A Tayside dad who lost his wife to a rare genetic cancer which his children are now at risk of developing has received an award in recognition of his outstanding contribution towards life-saving research.
Jo Williamson from Auchterhouse, near Dundee, was recognised by Cancer Research UK, which presented him with the Uniting Communities award in its Flame of Hope ceremony.
The honour marks his unstinting support for the charity over more than two decades.
Retired wine buyer Jo’s wife, Sue, died at the age of 57 on December 23 2003 after a 10-year fight against the rare pheyochromocytoma cancer.
The father-of-four previously raised £80,000 for Cancer Research UK through taking part in the Medoc Marathon through the French countryside, and has been a campaign’s ambassador for the charity since 2016.
He now stars in the organisation’s I Pledge UK-wide television campaign, a decade on from learning his children were at risk from contracting the disease which tragically claimed Sue’s life.
Jo said: “Sue was a great family person and our children were absolutely the most important part of her life.
“I’m fortunate now to have seven grandchildren and I know how much Sue would have loved them too.
“If I have money left to leave in my will when I die then I’ll leave that money to my four children and if you like, research in to cancer is my fifth child. I plan to divide everything into five.
“We’ve been fighting cancer as a family for a long time now and this is a powerful way to leave an incredible gift of hope.”
In 2010 the family received the hammer blow news that the cancer Sue died from can be caused by a faulty gene, with a 50:50 chance their children would carry it.
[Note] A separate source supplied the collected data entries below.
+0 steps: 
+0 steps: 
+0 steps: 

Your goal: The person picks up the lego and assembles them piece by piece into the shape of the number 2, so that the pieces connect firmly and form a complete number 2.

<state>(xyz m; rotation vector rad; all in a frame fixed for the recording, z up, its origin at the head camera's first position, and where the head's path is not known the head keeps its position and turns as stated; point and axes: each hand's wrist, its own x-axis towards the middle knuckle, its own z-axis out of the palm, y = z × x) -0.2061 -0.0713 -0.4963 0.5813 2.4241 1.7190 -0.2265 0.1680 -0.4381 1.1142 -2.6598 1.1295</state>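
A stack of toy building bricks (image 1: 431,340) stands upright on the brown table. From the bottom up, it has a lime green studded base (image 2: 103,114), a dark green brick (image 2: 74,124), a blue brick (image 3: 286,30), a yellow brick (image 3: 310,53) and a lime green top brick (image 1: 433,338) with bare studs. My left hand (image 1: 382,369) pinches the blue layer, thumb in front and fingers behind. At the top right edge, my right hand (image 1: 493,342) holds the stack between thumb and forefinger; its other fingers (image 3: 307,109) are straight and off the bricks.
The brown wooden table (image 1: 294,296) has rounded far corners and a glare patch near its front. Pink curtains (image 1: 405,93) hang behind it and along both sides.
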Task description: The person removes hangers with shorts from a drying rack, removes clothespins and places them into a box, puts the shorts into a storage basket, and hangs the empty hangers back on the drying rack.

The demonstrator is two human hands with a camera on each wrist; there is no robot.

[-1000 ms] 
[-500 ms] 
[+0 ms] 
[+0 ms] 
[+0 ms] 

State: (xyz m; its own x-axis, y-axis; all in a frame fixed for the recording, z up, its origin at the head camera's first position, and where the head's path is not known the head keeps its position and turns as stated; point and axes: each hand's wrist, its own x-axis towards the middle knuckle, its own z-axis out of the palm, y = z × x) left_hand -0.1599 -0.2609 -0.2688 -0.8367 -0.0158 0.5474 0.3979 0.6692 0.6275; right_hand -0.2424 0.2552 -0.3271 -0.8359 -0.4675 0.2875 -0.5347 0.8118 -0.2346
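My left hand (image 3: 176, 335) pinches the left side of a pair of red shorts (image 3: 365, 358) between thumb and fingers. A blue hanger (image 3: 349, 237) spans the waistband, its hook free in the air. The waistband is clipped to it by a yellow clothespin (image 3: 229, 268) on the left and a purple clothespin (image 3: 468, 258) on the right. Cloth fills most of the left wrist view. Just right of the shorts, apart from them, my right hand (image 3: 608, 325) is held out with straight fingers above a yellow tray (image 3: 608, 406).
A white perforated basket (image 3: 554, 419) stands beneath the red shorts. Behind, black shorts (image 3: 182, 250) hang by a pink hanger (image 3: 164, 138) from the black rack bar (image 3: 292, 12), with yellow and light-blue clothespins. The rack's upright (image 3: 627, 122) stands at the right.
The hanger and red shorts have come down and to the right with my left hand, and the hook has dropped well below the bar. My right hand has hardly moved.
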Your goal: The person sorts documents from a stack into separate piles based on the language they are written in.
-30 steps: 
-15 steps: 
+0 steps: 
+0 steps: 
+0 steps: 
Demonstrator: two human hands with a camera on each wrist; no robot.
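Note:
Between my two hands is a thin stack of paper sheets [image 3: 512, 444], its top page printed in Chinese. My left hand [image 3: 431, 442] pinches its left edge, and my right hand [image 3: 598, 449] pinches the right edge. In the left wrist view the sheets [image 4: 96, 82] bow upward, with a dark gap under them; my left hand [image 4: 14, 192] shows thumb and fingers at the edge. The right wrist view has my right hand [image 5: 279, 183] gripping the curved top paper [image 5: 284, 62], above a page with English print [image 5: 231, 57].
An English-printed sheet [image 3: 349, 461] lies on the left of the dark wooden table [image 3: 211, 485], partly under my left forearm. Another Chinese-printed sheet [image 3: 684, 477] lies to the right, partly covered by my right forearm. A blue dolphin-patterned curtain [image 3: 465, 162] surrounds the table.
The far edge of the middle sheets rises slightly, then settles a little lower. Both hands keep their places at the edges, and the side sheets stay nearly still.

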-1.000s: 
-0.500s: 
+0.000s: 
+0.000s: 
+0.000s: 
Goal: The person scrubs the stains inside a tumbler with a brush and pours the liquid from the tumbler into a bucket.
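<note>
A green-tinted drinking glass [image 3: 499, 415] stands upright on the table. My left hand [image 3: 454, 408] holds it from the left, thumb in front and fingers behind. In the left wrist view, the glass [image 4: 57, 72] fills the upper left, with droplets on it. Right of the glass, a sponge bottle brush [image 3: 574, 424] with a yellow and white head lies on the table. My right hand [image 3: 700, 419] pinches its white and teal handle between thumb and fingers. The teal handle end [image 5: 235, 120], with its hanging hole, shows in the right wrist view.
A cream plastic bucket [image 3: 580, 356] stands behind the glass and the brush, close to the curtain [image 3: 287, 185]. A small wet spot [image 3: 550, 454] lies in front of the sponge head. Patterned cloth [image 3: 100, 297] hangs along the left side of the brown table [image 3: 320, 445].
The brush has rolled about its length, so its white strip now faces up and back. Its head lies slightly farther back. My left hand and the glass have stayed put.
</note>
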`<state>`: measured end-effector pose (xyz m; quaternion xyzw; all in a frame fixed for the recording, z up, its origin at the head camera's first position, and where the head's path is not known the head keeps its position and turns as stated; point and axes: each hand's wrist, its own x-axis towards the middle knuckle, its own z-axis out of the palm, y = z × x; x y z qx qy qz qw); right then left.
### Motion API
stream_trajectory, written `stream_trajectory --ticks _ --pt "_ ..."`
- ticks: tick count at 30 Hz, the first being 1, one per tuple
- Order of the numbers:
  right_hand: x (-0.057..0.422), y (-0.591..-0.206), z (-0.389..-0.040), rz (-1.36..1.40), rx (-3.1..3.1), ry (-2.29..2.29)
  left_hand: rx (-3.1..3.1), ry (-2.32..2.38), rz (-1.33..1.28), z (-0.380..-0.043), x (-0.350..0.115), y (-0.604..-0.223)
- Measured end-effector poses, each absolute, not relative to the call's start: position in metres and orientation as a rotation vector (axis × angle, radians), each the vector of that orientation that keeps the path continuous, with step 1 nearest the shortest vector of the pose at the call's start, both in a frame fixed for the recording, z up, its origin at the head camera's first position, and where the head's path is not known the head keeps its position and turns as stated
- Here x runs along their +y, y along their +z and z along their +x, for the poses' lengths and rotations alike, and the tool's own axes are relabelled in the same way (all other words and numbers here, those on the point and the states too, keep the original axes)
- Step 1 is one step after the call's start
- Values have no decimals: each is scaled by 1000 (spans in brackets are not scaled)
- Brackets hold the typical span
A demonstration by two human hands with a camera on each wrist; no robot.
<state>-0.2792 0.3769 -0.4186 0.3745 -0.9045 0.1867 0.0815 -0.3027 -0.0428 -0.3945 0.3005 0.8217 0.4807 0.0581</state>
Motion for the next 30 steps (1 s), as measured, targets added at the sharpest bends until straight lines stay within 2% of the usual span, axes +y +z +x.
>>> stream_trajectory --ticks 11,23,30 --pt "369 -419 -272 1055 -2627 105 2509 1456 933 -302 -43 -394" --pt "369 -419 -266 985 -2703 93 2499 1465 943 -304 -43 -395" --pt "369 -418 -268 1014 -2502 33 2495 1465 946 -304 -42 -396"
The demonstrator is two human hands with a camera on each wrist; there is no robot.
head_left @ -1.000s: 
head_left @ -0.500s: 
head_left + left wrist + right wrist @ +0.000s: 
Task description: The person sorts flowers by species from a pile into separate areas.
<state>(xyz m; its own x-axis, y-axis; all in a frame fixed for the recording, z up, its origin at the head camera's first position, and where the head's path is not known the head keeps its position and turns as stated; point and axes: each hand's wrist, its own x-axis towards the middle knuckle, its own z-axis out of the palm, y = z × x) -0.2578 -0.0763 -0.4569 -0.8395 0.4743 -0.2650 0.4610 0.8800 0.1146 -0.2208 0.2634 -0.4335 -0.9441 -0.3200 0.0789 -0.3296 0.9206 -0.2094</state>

While Jo’s eldest children, Katie, 44, and Jonathan, 42, do not have the faulty gene his twins, Jennie Chinembiri and James Williamson, both 39, have inherited it.
James has had five benign tumours removed while Jennie has 29 tumours which are monitored closely.
In 2018, Jo founded the Phaeo and Para Cancer Charity which is helping to fund research in Hungary. Dundee University academics are also now working closely with the family in a research project which has used worms to try to unlock the secrets of the disease.
Jo said: I was amazed to even be nominated for a Flame of Hope award but to win is an honour. In the decades since I started supporting the charity I’ve seen huge leaps forward in life-saving research.”
Jo, who was filmed hillwalking at dawn for the I Pledge campaign said: “It’s a fantastic campaign which I’m proud to be a part of and feel very passionately about.”
He was among 61 individuals and groups from across the UK recognised in the online awards event.
Cancer Research UK chief executive, Michelle Mitchell said: “The Flame of Hope awards give us the opportunity to celebrate and say thank you to our enormously generous volunteers and supporters for their fantastic work.”